## Problem description:
Go through the material underneath and show every line where the string "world" occurs.

START Data provided

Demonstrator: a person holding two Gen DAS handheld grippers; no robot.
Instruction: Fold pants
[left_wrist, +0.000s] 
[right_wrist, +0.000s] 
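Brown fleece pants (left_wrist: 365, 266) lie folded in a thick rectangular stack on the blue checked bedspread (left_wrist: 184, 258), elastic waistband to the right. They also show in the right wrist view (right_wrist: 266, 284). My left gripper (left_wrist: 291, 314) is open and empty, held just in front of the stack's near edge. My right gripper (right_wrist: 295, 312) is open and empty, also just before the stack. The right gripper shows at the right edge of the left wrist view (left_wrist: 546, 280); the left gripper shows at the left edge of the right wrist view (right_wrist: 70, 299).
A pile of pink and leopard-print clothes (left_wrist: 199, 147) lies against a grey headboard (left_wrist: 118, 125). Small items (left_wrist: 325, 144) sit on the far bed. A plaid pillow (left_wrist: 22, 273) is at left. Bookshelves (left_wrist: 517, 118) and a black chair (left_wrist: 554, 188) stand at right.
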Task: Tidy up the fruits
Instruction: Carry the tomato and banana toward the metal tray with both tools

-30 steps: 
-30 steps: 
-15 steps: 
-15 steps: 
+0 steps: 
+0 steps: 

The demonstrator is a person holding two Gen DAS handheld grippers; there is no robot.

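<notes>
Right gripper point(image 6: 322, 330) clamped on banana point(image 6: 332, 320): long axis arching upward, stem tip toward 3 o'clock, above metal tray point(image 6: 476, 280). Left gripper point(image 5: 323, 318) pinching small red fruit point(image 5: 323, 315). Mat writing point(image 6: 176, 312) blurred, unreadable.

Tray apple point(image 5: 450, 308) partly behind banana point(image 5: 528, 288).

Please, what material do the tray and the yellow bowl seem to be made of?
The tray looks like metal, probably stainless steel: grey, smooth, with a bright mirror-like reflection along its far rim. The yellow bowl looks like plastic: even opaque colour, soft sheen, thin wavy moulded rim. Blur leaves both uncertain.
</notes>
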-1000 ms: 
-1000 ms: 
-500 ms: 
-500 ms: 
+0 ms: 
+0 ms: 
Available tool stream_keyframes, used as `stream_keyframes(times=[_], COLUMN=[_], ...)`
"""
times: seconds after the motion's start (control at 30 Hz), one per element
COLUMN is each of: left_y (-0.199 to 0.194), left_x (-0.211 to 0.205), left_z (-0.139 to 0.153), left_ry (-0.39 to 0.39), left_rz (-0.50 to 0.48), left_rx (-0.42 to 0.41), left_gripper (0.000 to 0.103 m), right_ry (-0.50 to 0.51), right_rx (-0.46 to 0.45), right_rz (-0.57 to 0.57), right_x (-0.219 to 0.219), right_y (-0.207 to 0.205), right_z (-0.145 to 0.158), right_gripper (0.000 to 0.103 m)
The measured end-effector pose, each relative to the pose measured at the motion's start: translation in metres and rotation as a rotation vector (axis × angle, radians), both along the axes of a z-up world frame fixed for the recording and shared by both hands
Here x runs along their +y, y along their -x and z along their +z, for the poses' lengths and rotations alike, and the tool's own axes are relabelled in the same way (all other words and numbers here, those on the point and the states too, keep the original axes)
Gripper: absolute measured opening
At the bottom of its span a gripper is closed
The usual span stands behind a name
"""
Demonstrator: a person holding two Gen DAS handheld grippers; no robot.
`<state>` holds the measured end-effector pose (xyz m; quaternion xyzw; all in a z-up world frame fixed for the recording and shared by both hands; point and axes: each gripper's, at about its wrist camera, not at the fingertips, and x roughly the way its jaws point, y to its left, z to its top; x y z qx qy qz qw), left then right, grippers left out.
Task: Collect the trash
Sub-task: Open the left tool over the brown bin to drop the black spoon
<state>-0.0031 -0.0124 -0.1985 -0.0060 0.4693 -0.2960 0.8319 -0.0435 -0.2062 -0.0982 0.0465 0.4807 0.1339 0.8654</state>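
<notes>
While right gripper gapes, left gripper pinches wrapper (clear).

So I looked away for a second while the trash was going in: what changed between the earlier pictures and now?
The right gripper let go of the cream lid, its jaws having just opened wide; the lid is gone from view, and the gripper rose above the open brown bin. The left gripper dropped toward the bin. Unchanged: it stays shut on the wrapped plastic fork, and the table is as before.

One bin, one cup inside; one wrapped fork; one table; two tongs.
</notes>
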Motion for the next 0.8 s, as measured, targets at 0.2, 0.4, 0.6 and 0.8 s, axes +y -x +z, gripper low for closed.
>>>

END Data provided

## Solved exercise:
The measured end-effector pose, each relative to the pose measured at the motion's start: translation in metres and rotation as a rotation vector (axis × angle, radians), both along the axes of a z-up world frame fixed for the recording and shared by both hands
`<state>` holds the measured end-effector pose (xyz m; quaternion xyzw; all in a z-up world frame fixed for the recording and shared by both hands; point and axes: each gripper's, at about its wrist camera, not at the fingertips, and x roughly the way its jaws point, y to its left, z to its top; x y z qx qy qz qw), left then right, grippers left out.

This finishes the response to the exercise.